Aus dem Tagebuch des Pilgers James

Kirchlein Einigen

Kirchlein Einigen

Es ist der Stolz – und das täglich stärker werdende Gefühl, mit mir selber ins Reine zu kommen, Dinge wahrzunehmen, die ich allzu lange aus den Augen verloren habe. Das lässt mich weitergehen – zu Fuss, mal allein, mal inmitten einer Wandergruppe, aber stets als Pilger James. Ich staune wie „reich“ der linksufrige Weg ist - die schöne Spiezerbucht mit Schloss und Kirche in den  Weinbergen, in Einigen die tausend Jahre alte Kirche am See  und  in Amsoldingen – im Hinterland – die romanische St. Jakobskirche – ein Juwel! Ich trete ein und verstumme über die Macht dieses Raums. Im kühlen Kirchenschiffsitze ich mit meinem Pilgerfreund aus Ostdeutschland und lausche – auf die Stille. 

Zum Nachdenken 

 „Dem alten Pilgerweg zum Grab des heiligen Beatus bin ich gefolgt und komme an den Thunersee. Da fasse ich den Entschluss, wie die alten Pilger, mich über den See fahren zu lassen und werde auf dem Weg reich beschert“.

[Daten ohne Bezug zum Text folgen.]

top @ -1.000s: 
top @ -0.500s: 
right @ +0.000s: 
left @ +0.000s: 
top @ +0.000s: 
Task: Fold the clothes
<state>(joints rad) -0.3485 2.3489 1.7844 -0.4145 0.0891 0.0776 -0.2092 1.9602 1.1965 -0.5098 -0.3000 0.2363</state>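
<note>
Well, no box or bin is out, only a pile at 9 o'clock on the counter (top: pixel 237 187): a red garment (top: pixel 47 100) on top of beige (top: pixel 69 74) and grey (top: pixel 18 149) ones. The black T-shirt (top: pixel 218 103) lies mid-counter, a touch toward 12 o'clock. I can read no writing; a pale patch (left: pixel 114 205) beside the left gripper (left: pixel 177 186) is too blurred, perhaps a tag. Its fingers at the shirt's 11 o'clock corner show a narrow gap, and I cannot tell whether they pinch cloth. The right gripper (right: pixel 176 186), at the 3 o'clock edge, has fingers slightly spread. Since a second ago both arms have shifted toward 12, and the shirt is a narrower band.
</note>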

Immer noch gibt es Augenblicke, da spüren wir in uns den Anhauch von Ruhe und Gelassenheit. 
Komm zum Ort Deiner Ruhe, zum festen Grund, zum fliessenden Sein. 
Halte inne – nimm Dich ernst mit Deiner Fülle von Erfahrungen, gezeichnet von Lust und Schmerz. 
Werde ruhig, - lasse los in der befreienden Erinnerung in Ewigkeit geborgen zu sein.